Sprint dans le développement mobile : essence, durée et planification

Auteur : IT Sectr Publié le : 2026-08-05 Temps de lecture : 8 min

Sprint est une itération fixe dans le développement Agile au cours de laquelle l'équipe crée un incrément complet du produit. Dans le développement mobile, la durée standard d'un sprint est de 2 semaines. Le framework Scrum régit les rituels : Sprint Planning, Daily Standup, Sprint Review, Retrospective. Chaque sprint inclut un Sprint Goal, un backlog de tâches et la Definition of Done. Selon State of Agile 2025, 72 % des équipes mobiles utilisent Scrum avec des sprints de deux semaines, 18 % utilisent Kanban, 10 % des méthodologies hybrides.

Points clés

  • Sprint est une itération Agile de 1 à 4 semaines qui crée un incrément complet du produit
  • Rituels Scrum — Sprint Planning, Daily Standup, Sprint Review, Retrospective — sont des éléments obligatoires de chaque sprint
  • Sprint Goal — l'objectif du sprint, formulé lors du Planning et reste inchangé pendant l'itération
  • Durée — 2 semaines standard pour le développement mobile, 1 semaine pour les itérations rapides, 3-4 pour les projets complexes
  • Definition of Done — critères d'achèvement : code, tests, revue, build, documentation

Qu'est-ce qu'un sprint en développement ?

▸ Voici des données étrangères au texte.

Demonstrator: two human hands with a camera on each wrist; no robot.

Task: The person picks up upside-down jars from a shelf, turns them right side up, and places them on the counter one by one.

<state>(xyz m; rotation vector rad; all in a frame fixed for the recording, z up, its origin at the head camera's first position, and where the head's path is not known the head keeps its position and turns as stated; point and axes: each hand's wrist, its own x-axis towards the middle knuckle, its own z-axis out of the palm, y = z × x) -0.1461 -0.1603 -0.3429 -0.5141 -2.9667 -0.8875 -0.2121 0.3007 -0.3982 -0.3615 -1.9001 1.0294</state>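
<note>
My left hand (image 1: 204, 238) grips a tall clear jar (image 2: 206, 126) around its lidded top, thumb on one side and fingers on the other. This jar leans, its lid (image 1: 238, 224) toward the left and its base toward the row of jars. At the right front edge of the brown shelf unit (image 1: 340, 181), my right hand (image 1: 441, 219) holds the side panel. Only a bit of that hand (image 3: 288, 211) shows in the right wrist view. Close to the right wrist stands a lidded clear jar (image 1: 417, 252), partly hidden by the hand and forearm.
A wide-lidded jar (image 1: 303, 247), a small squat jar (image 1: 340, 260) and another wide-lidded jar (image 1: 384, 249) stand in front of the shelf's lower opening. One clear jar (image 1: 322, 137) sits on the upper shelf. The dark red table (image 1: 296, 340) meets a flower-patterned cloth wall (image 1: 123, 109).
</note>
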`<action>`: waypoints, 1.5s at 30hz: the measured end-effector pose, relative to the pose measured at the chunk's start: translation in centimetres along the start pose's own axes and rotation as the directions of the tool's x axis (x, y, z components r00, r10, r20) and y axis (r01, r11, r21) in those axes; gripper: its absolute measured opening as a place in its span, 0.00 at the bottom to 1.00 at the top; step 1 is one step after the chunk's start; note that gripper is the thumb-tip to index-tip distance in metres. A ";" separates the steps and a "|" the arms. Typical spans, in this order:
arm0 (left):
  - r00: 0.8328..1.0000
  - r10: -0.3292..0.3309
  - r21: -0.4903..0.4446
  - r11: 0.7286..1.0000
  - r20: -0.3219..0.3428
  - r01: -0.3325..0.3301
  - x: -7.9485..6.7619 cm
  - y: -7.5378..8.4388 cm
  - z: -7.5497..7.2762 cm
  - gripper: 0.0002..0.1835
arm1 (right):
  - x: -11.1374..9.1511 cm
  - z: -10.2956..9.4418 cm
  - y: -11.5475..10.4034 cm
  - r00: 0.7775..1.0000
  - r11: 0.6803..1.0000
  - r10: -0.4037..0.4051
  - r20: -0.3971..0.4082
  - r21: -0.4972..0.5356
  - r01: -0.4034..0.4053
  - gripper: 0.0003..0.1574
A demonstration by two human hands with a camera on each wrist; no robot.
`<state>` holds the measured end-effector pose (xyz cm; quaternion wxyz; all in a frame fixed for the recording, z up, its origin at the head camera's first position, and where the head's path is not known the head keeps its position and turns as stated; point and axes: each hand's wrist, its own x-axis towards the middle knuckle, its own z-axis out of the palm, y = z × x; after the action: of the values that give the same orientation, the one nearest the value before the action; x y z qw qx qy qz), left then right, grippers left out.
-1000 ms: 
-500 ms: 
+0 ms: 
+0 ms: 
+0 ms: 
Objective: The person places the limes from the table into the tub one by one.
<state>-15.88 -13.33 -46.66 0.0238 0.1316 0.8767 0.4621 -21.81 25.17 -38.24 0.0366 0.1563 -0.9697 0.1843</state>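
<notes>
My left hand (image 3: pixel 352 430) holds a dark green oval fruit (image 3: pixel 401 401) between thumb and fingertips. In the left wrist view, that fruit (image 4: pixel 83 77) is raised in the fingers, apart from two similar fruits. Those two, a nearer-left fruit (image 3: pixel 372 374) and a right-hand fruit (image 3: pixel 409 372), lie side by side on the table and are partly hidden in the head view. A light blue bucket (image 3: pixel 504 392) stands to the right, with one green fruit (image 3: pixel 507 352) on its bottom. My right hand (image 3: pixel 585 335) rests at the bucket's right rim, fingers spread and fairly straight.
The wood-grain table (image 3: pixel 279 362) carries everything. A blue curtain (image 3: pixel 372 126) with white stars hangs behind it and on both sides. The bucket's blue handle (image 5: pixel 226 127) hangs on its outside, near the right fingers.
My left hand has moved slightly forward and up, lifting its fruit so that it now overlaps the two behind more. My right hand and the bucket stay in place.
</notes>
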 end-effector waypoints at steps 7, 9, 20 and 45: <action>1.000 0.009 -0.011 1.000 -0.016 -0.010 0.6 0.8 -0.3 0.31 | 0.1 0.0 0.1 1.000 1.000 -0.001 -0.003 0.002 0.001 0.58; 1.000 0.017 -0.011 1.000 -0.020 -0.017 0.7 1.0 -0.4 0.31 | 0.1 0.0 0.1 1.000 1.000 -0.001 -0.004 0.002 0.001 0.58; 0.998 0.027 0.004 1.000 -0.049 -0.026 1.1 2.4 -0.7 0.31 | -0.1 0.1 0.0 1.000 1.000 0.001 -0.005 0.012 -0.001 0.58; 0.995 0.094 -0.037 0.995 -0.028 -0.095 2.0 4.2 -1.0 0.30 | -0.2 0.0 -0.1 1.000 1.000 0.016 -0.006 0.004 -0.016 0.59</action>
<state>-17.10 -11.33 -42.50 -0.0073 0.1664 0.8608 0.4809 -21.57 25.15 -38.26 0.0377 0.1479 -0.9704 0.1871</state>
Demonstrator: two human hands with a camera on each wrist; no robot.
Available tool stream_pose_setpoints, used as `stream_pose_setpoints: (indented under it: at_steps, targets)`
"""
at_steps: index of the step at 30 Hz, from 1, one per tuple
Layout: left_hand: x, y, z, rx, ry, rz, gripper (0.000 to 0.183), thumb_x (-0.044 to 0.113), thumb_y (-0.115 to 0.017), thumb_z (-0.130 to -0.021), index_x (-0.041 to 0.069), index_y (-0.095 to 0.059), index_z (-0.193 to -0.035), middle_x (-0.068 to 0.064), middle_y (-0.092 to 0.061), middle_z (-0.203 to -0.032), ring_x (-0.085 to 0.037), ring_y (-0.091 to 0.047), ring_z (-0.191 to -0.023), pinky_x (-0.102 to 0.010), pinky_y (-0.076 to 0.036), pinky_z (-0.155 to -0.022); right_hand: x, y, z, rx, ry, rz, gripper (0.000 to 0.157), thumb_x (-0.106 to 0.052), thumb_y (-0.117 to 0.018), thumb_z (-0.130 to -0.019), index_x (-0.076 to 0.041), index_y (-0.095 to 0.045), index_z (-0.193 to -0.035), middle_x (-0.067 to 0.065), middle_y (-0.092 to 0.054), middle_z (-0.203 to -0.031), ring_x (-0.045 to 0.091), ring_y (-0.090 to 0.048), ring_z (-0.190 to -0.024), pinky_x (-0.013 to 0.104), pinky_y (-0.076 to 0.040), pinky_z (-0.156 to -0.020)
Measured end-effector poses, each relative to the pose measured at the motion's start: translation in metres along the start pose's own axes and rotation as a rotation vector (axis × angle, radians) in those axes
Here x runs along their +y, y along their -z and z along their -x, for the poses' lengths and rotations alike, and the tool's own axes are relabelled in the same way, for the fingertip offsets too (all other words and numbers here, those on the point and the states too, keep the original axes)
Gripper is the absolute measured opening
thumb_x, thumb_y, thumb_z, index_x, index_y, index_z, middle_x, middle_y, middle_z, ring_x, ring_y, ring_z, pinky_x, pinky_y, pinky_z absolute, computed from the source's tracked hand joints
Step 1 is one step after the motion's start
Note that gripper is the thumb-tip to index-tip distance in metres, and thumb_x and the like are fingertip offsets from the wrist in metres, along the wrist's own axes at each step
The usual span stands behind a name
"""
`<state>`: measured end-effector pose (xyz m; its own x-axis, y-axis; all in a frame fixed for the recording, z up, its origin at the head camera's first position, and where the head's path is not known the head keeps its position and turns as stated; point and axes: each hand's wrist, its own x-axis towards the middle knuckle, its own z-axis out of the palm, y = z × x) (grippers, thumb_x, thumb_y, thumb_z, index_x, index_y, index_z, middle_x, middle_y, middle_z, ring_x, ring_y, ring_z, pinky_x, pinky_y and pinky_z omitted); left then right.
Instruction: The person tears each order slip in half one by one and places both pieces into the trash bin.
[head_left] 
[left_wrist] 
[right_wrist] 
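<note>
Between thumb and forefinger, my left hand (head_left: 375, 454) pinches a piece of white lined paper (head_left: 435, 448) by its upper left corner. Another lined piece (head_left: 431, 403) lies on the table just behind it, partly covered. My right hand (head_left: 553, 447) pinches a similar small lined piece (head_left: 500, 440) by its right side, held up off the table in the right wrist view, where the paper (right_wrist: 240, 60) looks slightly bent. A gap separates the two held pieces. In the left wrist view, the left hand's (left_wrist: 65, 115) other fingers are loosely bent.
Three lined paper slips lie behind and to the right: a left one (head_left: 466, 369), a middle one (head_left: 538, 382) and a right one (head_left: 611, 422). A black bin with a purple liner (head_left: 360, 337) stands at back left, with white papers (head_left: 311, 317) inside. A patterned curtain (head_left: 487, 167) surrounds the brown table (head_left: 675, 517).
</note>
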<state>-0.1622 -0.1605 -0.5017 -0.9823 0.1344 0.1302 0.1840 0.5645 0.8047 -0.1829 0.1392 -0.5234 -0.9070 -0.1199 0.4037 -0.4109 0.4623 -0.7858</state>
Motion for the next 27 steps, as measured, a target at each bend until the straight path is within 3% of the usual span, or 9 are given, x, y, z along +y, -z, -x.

Sprint est une timebox de durée fixe à l'issue de laquelle l'équipe livre un incrément du produit prêt à l'emploi. Le concept de sprint est le fondement de Scrum, mais il est également utilisé dans d'autres frameworks Agile. Dans le développement mobile, un incrément est un build de l'application qui peut être installé sur un appareil, testé et présenté aux parties prenantes. Un sprint ne peut pas être prolongé — si les tâches ne sont pas terminées, elles sont déplacées vers le sprint suivant.

La caractéristique clé d'un sprint est la durée fixe. L'équipe ne modifie pas l'objectif du sprint après approbation. Cela offre de la prévisibilité : les parties prenantes savent quand elles recevront le résultat. Au sein du sprint, l'équipe décide comment répartir le travail. Le Scrum Master protège l'équipe des interférences externes — aucune nouvelle tâche n'est ajoutée au sprint en cours. Selon le Scrum Guide 2025, c'est la seule façon de maintenir un rythme de développement durable.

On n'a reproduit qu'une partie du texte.